Shigella bacteria (pictured) were found to be the culprit Tuesday after dozens of customers at a popular California restaurant were sickened. CDC

Mariscos San Juan, a popular restaurant in San José, California, closed down over the weekend following dozens of people's reported bouts of diarrhea and fever after eating there. Now officials have a culprit: Shigella, a form of bacteria that is highly infectious. Here's everything you need to know about Shigella, including how it's transmitted, what it can do to you and why it's got health officials across North America concerned.

More than 24 people had exhibited symptoms of Shigellosis, the disease caused by the bacteria, and more than a dozen tested positive for it, the Santa Clara Public Health Department announced, the San Francisco Gate reported Tuesday. Eleven of those patients ended up in intensive care in hospitals.

Every year, Shigella causes about 500,000 cases of diarrhea in the United States, according to the Centers for Disease Control and Prevention (CDC). Symptoms typically begin a day or two after someone is exposed to the bacteria, usually by eating contaminated food or touching a contaminated surface with one's hands and subsequently touching one's mouth or food. The bacteria can also be transmitted through contaminated water, including rivers or lakes, or through sexual contact if there's exposure to feces.

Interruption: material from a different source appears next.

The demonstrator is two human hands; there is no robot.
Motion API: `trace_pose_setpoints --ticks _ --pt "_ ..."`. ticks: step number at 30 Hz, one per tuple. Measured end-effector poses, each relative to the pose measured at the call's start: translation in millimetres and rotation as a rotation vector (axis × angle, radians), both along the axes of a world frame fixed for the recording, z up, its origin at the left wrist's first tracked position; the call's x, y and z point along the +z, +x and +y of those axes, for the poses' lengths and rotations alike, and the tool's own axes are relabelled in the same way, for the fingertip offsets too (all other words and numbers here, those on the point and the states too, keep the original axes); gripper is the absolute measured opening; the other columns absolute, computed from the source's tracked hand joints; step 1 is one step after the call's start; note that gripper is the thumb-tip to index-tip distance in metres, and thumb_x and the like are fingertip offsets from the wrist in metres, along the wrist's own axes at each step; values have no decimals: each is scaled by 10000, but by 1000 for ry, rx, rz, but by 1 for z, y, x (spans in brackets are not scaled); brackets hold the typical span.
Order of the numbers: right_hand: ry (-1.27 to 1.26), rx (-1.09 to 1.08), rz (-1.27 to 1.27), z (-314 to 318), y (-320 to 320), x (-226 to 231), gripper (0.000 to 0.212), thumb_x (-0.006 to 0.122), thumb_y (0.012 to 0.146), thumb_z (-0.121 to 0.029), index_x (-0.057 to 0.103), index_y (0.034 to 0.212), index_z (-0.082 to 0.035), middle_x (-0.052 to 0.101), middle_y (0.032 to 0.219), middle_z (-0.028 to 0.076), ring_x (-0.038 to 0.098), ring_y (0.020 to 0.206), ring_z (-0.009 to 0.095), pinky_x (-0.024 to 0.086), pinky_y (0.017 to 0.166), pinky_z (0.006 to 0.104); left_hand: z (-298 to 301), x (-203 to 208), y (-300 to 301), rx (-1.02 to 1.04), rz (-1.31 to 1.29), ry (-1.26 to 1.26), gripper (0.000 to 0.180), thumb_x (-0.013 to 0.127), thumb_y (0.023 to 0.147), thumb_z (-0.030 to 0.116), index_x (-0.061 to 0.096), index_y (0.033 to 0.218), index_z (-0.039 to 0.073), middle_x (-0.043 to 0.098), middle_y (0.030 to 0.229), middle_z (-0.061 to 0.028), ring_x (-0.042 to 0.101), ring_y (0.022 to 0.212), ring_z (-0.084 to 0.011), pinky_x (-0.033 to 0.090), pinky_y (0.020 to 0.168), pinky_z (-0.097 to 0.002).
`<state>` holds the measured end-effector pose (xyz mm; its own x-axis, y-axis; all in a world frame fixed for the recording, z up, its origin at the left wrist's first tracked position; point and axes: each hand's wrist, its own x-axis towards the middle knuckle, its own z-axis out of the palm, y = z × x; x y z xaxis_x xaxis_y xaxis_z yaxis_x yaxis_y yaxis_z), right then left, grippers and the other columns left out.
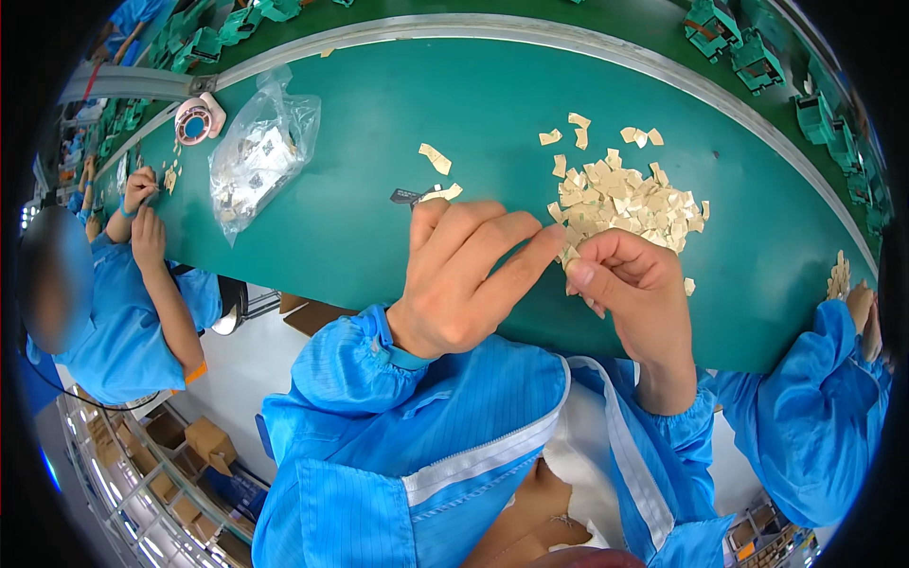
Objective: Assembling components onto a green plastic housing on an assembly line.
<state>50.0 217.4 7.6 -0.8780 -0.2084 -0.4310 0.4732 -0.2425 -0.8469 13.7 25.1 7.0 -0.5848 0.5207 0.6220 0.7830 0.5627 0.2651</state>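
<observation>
My right hand (630, 289) pinches a small cream-coloured piece (569, 256) between thumb and fingers, just in front of the pile. My left hand (473, 270) is back up, its fingers bent, with the foremost finger reaching that piece's edge. Its thumb is hidden, so whatever it grips cannot be made out. Just beyond its knuckles are a small black tag (404, 197) and a cream strip (442, 192). Another cream strip (436, 158) lies farther off. The pile of cream pieces (630, 199) spreads behind my right hand, with several loose ones around it.
A clear plastic bag (263, 161) of white pieces lies left on the green table (369, 114), near a tape roll (195, 123). A metal rail (473, 26) bounds the far edge. Co-workers in blue sit left (123, 322) and right (805, 417). Green fixtures (757, 59) stand beyond the rail.
</observation>
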Motion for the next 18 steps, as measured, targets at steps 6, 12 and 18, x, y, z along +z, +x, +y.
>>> trace_pose_setpoints --ticks 6,12,18 --pt "37 -95 266 -6 3 -6 88 697 800 -13 637 860 11 623 779 39 541 653 70 428 574 195 9 -7 4 -41 -109 155 363 734 541 9 711 899 63 629 836 -41 548 732 -185 424 635 -292" --pt "414 -225 632 -8 8 -12 88 721 757 -5 652 813 1 624 786 66 551 651 99 429 563 218 14 -9 10 -65 -203 201 367 729 567 -20 710 927 50 627 841 -47 555 743 -195 445 641 -289" --pt "405 -339 553 -9 8 -7 119 720 739 21 661 842 7 638 777 81 567 647 136 435 558 230 16 -9 7 -96 -136 141 357 694 573 1 708 927 43 637 857 -52 558 745 -189 429 637 -281"
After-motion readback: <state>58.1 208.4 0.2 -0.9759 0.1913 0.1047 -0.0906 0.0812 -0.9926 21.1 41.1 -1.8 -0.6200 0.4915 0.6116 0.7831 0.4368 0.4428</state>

Indeed, at the heart of how Shigella bacteria are transmitted is fecal matter. The CDC lays it out, plain and clear, in the following way: "Transmission of Shigella occurs when people put something in their mouths or swallow something that has come into contact with stool of a person infected with Shigella." There is no vaccine for Shigella, but the best way to reduce the risk of getting it is to wash hands before eating, after using the bathroom or after changing a diaper.

Symptoms usually last anywhere between five and seven days for people who have strong immune systems, although it can take months for an infected person's gastrointestinal system to return to normal. People with weaker immune systems face greater risks if they are infected with Shigella. For people infected with HIV, for instance, it can be life-threatening, although deaths caused by the bacteria are rare.

Also alarming about Shigella is the fact that strains that are resistant to antibiotics are becoming increasingly common in the United States. Some Shigella infections can be treated with antibiotics, but more and more, doctors are finding that the drugs that once wiped out the infection are no longer effective. In 2014, for instance, nearly 90 percent of patients infected with Shigella had strains that did not respond to the go-to antibiotic Ciprofloxacin.

In Santa Clara, officials feared that more people struck by the bacteria have yet to come forward, the San Francisco Gate reported.